Pour Pictet Wealth Management, décélération et incertitudes ponctueront 2019

L’heure de la récession n’a pas encore sonné, tempère d’emblée Christophe Donay, responsable de l’allocation d’actifs et de la recherche macroéconomique au sein de Pictet Wealth Management. Mais 2019 verra une «resynchronisation dans cette phase de décélération».

«L’année 2019 devrait se traduire par une faible rentabilité pour les marchés actions, avec une compression supplémentaire modérée des valorisations», indique Pictet. L’institution surpondère les liquidités mais aussi les actions britanniques, japonaises et asiatiques émergentes.
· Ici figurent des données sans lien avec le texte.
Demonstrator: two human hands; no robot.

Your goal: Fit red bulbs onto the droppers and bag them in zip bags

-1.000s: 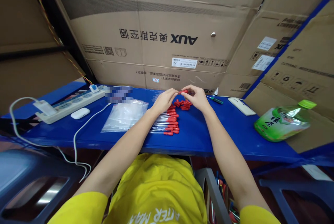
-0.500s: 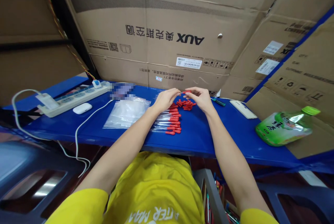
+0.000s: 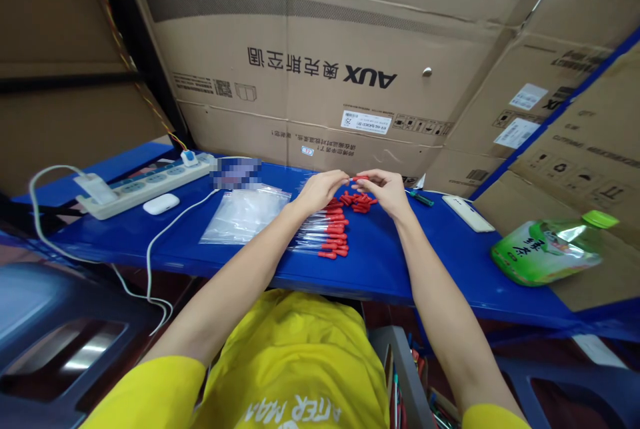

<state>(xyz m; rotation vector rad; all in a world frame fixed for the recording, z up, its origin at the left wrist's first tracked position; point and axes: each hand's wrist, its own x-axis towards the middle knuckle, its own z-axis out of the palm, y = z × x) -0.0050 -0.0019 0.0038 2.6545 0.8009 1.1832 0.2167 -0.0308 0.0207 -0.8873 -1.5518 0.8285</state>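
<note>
Evidently little has changed over the last second: the view has turned slightly, while our hands keep the same place, so we judge that the handling of this red bulb [image 3: 360, 178] is not yet finished. Our right grip [image 3: 389, 190] is pinched closed on the bulb, whose narrow end seems to point toward our left grip [image 3: 324, 190]. There the fingertips are drawn together just beside it, but we cannot tell whether they hold a thin tube.

Just below the right grip, toward us, lie the loose red bulbs [image 3: 359, 203] in a small heap. Below the left grip, a row of red-ended clear tubes [image 3: 327, 236] reaches toward the near edge, and beyond it to the left lie the clear bags [image 3: 245, 216].

Behind both grips, the carton [image 3: 300, 109] stands as a wall, so we have little depth that way. The widest open room is nearer us, where the bare blue surface [image 3: 377, 259] shows between the row and our right forearm. Right of the right grip, a green-handled tool [image 3: 421, 198] lies near.
</note>
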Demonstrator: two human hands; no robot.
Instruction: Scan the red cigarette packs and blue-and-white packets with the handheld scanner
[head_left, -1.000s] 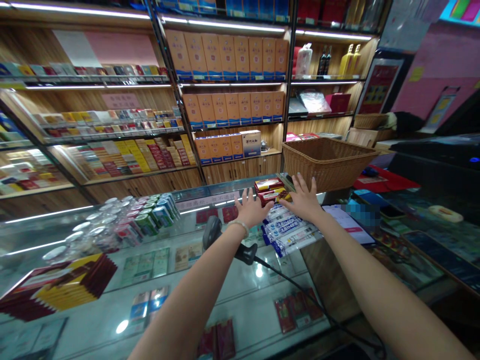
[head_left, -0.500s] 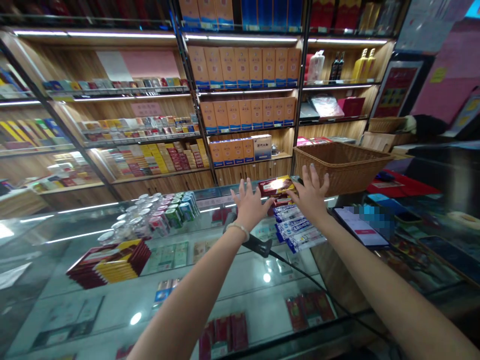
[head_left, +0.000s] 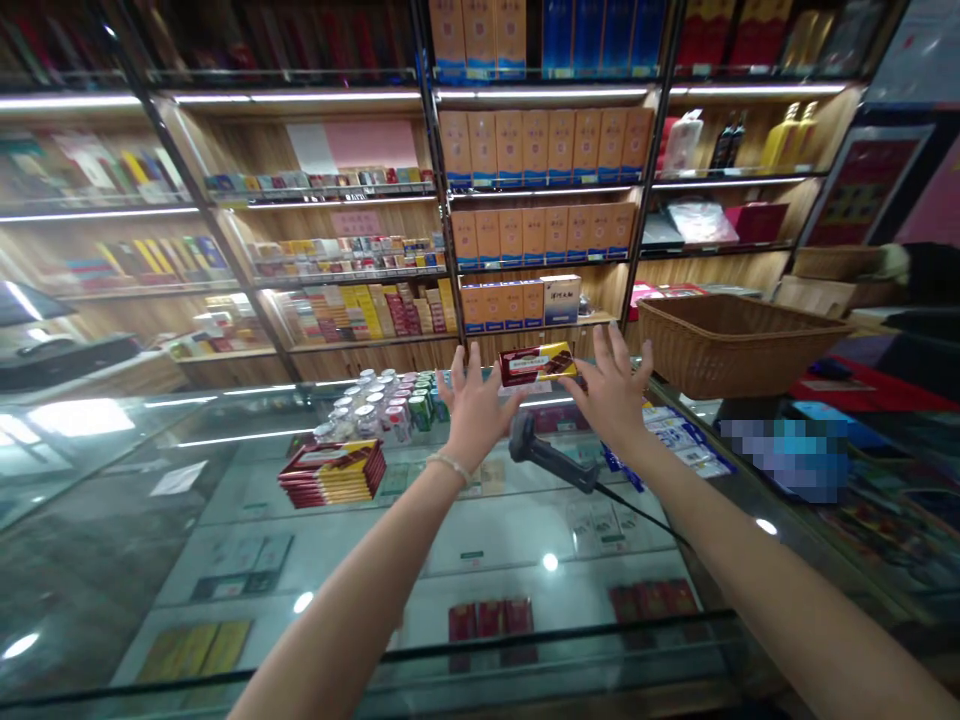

«La chute des rendements attendus des classes d’actifs traditionnelles pourra être compensée par les actifs illiquides et alternatifs, qui devraient tirer bénéfice de la volatilité attendue», note le chef stratège. «Nous prévoyons un ralentissement de la croissance des bénéfices, en particulier aux Etats-Unis, du fait de la disparition de l’effet de base de la réduction des impôts».

Focus sur les dividendes

Dans ce nouvel environnement d’investissement, Pictet affiche son penchant pour des titres d’entreprises et de secteurs dotés d’un pouvoir de fixation des prix, pour les sociétés à croissance structurelle dont les marges et les ventes devraient croître en 2019 et pour les firmes ayant un endettement faible, mieux équipées pour faire face à la hausse des coûts de financement. «Nous préférons les sociétés accroissant leurs dividendes aux sociétés aux rendements élevés de dividendes», précise Christophe Donay.

Du côté obligataire, «les obligations du Trésor américain à 10 ans recouvrent leur rôle d’actif refuge sûr», mais Pictet reste toutefois neutre sur cette classe d’actifs. «Nous prévoyons une hausse modérée des taux souverains à 10 ans européens et américains, vers 3,4% pour ces derniers», écrit Christophe Donay.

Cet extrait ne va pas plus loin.